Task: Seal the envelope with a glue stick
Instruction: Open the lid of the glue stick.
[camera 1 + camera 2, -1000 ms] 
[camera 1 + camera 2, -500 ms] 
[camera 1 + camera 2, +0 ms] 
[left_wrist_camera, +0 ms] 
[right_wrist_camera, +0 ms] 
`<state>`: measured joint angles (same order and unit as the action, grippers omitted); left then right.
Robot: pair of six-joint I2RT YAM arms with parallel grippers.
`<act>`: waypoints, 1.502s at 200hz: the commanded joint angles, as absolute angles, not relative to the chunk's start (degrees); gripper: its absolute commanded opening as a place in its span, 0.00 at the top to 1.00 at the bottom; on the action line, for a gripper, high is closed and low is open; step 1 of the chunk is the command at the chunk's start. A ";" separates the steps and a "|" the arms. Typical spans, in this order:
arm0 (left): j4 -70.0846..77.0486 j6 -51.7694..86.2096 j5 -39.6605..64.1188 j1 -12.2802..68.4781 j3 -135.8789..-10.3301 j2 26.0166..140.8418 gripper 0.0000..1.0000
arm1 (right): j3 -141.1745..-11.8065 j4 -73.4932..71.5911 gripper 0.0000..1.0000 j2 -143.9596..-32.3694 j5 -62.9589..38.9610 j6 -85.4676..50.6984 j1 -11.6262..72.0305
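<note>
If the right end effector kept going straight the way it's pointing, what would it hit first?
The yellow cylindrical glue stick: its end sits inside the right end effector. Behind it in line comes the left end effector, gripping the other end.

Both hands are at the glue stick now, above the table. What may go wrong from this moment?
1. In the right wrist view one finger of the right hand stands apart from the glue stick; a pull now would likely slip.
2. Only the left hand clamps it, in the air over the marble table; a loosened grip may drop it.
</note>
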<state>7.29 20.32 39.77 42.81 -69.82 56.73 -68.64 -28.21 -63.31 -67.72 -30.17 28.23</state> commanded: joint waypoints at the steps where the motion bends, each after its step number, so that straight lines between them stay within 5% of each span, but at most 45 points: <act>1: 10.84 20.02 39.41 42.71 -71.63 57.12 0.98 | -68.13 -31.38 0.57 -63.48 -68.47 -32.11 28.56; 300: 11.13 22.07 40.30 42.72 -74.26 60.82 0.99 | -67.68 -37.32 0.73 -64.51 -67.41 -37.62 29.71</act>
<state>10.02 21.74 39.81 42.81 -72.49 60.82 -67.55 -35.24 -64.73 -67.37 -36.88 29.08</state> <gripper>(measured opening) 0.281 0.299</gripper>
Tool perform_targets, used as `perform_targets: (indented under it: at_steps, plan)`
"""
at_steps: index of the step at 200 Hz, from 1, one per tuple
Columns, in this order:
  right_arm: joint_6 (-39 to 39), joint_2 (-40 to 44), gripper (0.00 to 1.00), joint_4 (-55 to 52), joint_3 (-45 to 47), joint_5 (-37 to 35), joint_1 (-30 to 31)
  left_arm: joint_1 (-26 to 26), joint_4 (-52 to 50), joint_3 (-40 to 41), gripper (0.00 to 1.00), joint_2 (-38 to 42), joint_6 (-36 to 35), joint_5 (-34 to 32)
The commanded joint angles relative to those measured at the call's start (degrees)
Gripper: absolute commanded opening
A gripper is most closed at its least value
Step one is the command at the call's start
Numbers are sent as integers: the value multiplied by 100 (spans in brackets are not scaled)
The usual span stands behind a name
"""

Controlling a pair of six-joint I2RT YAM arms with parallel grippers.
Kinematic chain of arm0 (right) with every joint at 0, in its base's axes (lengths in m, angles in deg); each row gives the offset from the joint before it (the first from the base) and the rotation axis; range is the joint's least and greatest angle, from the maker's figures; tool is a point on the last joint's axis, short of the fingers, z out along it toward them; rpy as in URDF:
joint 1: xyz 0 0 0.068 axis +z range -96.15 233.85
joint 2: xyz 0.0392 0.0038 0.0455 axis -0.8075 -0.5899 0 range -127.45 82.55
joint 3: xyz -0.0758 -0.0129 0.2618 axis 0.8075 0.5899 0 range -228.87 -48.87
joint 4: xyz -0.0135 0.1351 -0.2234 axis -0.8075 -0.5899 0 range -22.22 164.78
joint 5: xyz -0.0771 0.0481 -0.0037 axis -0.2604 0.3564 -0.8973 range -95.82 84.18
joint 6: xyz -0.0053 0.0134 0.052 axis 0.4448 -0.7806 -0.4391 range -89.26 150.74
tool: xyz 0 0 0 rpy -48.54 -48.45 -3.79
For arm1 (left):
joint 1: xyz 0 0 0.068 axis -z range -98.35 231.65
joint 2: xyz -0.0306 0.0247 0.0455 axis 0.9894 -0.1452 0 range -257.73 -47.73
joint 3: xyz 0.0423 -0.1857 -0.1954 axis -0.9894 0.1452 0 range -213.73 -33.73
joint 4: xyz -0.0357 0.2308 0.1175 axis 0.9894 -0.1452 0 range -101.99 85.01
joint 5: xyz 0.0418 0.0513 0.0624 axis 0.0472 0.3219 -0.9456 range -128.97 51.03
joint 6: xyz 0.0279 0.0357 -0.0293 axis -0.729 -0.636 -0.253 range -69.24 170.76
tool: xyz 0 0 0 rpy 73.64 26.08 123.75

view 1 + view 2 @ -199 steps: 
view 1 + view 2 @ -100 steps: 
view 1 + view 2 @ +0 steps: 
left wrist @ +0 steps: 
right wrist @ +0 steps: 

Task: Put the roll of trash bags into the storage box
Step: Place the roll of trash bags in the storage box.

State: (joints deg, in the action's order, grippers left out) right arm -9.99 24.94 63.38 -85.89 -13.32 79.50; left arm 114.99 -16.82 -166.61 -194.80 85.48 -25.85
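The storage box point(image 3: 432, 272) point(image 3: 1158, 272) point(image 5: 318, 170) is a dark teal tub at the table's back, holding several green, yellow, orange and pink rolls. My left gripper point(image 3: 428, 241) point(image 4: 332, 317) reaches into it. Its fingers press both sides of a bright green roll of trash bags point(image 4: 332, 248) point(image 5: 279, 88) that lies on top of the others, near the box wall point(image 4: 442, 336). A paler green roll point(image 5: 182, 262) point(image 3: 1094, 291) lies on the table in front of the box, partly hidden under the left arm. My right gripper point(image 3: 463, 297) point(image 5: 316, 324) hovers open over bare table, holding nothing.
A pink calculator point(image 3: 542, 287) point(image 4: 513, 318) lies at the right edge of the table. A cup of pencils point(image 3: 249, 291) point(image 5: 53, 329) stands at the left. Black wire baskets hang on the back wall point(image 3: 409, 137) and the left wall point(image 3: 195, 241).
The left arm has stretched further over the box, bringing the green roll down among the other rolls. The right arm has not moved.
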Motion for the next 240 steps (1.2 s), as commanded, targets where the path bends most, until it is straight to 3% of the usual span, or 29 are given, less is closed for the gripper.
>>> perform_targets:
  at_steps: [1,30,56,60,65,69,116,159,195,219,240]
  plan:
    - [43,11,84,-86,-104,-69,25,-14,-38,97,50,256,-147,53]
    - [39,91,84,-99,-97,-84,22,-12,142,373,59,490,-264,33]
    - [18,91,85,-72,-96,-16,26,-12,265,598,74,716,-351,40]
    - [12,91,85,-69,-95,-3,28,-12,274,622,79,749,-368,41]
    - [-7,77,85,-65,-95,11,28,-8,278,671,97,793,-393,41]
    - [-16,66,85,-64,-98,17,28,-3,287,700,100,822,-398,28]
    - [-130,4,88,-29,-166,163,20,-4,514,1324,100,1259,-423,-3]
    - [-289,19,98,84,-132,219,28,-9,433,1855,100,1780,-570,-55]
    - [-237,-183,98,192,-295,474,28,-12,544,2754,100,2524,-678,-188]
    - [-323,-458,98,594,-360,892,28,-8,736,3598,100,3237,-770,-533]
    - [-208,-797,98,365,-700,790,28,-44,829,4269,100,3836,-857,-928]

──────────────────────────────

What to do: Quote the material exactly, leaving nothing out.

Exercise solution:
Task: Seal the envelope with a glue stick
Instruction: Open the lid of the glue stick.
[camera 1 + camera 2, -1000 ms] 
[camera 1 + camera 2, -500 ms] 
[camera 1 + camera 2, +0 ms] 
[left_wrist_camera, +0 ms] 
[right_wrist_camera, +0 ms] 
`<state>`: measured joint angles (same order and unit as the action, grippers omitted); left then right.
Robot: pair of six-joint I2RT YAM arms with parallel grippers.
`<act>`: waypoints, 1.502s at 200hz: the commanded joint angles, as absolute angles, not relative to the chunk's start (degrees); gripper: its absolute commanded opening as a place in its span, 0.00 at the top to 1.00 at the bottom; on the action line, for a gripper, high is closed and low is open; step 1 of the chunk is the command at the chunk's start. A ";" separates the steps and a "|" the arms. Typical spans, in this order:
arm0 (left): j4 -70.0846..77.0486 j6 -51.7694..86.2096 j5 -39.6605..64.1188 j1 -12.2802..68.4781 j3 -135.8789..-10.3301 j2 26.0166..140.8418 gripper 0.0000..1.0000
arm1 (right): j3 -141.1745..-11.8065 j4 -73.4932..71.5911 gripper 0.0000..1.0000 j2 -143.9596..-32.3694 j5 -62.9589..38.9610 j6 -85.4676..50.6984 j1 -11.6262..72.0305
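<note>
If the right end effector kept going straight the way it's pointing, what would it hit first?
The yellow cylindrical glue stick: its end sits inside the right end effector. Behind it in line comes the left end effector, gripping the other end.

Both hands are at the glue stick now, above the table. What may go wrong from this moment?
1. In the right wrist view one finger of the right hand stands apart from the glue stick; a pull now would likely slip.
2. Only the left hand clamps it, in the air over the marble table; a loosened grip may drop it.
</note>
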<state>7.29 20.32 39.77 42.81 -69.82 56.73 -68.64 -28.21 -63.31 -67.72 -30.17 28.23</state> commanded: joint waypoints at the steps where the motion bends, each after its step number, so that straight lines between them stay within 5% of each span, but at most 45 points: <act>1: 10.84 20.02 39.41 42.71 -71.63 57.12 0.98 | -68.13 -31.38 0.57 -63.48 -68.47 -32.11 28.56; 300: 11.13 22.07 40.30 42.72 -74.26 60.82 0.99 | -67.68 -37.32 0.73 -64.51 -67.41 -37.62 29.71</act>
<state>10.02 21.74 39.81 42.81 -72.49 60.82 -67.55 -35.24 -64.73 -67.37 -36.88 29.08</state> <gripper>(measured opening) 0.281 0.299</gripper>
Tool perform_targets, used as `perform_targets: (indented under it: at_steps, plan)`
"""
at_steps: index of the step at 200 Hz, from 1, one per tuple
Columns, in this order:
  right_arm: joint_6 (-39 to 39), joint_2 (-40 to 44), gripper (0.00 to 1.00), joint_4 (-55 to 52), joint_3 (-45 to 47), joint_5 (-37 to 35), joint_1 (-30 to 31)
  left_arm: joint_1 (-26 to 26), joint_4 (-52 to 50), joint_3 (-40 to 41), gripper (0.00 to 1.00), joint_2 (-38 to 42), joint_6 (-36 to 35), joint_5 (-34 to 32)
The commanded joint angles relative to those measured at the call's start (degrees)
Gripper: absolute commanded opening
A gripper is most closed at its least value
Step one is the command at the call's start
Numbers are sent as integers: the value multiplied by 100 (spans in brackets are not scaled)
The usual span stands behind a name
"""

Controlling a pair of six-joint I2RT YAM arms with parallel grippers.
Kinematic chain of arm0 (right) with every joint at 0, in its base's axes (lengths in m, angles in deg); each row gives the offset from the joint before it (the first from the base) and the rotation axis; range is the joint's least and greatest angle, from the maker's figures; tool is a point on the last joint's axis, short of the fingers, z out along it toward them; rpy as in URDF:
joint 1: xyz 0 0 0.068 axis +z range -96.15 233.85
joint 2: xyz 0.0392 0.0038 0.0455 axis -0.8075 -0.5899 0 range -127.45 82.55
joint 3: xyz -0.0758 -0.0129 0.2618 axis 0.8075 0.5899 0 range -228.87 -48.87
joint 4: xyz -0.0135 0.1351 -0.2234 axis -0.8075 -0.5899 0 range -22.22 164.78
joint 5: xyz -0.0771 0.0481 -0.0037 axis -0.2604 0.3564 -0.8973 range -95.82 84.18
joint 6: xyz -0.0053 0.0134 0.052 axis 0.4448 -0.7806 -0.4391 range -89.26 150.74
tool: xyz 0 0 0 rpy -48.54 -48.45 -3.79
For arm1 (left):
joint 1: xyz 0 0 0.068 axis -z range -98.35 231.65
joint 2: xyz -0.0306 0.0247 0.0455 axis 0.9894 -0.1452 0 range -257.73 -47.73
joint 3: xyz 0.0423 -0.1857 -0.1954 axis -0.9894 0.1452 0 range -213.73 -33.73
joint 4: xyz -0.0357 0.2308 0.1175 axis 0.9894 -0.1452 0 range -101.99 85.01
joint 5: xyz 0.0418 0.0513 0.0624 axis 0.0472 0.3219 -0.9456 range -128.97 51.03
joint 6: xyz 0.0279 0.0357 -0.0293 axis -0.729 -0.636 -0.253 range -69.24 170.76
tool: xyz 0 0 0 rpy 73.64 26.08 123.75

view 1 + view 2 @ -199 steps: 
view 1 + view 2 @ -100 steps: 
view 1 + view 2 @ +0 steps: 
left wrist @ +0 steps: 
right wrist @ +0 steps: 

Task: Put the roll of trash bags into the storage box
Step: Place the roll of trash bags in the storage box.

State: (joints deg, in the action's order, grippers left out) right arm -9.99 24.94 63.38 -85.89 -13.32 79.50; left arm 114.99 -16.82 -166.61 -194.80 85.48 -25.85
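The storage box point(image 3: 432, 272) point(image 3: 1158, 272) point(image 5: 318, 170) is a dark teal tub at the table's back, holding several green, yellow, orange and pink rolls. My left gripper point(image 3: 428, 241) point(image 4: 332, 317) reaches into it. Its fingers press both sides of a bright green roll of trash bags point(image 4: 332, 248) point(image 5: 279, 88) that lies on top of the others, near the box wall point(image 4: 442, 336). A paler green roll point(image 5: 182, 262) point(image 3: 1094, 291) lies on the table in front of the box, partly hidden under the left arm. My right gripper point(image 3: 463, 297) point(image 5: 316, 324) hovers open over bare table, holding nothing.
A pink calculator point(image 3: 542, 287) point(image 4: 513, 318) lies at the right edge of the table. A cup of pencils point(image 3: 249, 291) point(image 5: 53, 329) stands at the left. Black wire baskets hang on the back wall point(image 3: 409, 137) and the left wall point(image 3: 195, 241).
The left arm has stretched further over the box, bringing the green roll down among the other rolls. The right arm has not moved.
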Motion for the next 240 steps (1.2 s), as commanded, targets where the path bends most, until it is straight to 3% of the usual span, or 29 are given, less is closed for the gripper.
>>> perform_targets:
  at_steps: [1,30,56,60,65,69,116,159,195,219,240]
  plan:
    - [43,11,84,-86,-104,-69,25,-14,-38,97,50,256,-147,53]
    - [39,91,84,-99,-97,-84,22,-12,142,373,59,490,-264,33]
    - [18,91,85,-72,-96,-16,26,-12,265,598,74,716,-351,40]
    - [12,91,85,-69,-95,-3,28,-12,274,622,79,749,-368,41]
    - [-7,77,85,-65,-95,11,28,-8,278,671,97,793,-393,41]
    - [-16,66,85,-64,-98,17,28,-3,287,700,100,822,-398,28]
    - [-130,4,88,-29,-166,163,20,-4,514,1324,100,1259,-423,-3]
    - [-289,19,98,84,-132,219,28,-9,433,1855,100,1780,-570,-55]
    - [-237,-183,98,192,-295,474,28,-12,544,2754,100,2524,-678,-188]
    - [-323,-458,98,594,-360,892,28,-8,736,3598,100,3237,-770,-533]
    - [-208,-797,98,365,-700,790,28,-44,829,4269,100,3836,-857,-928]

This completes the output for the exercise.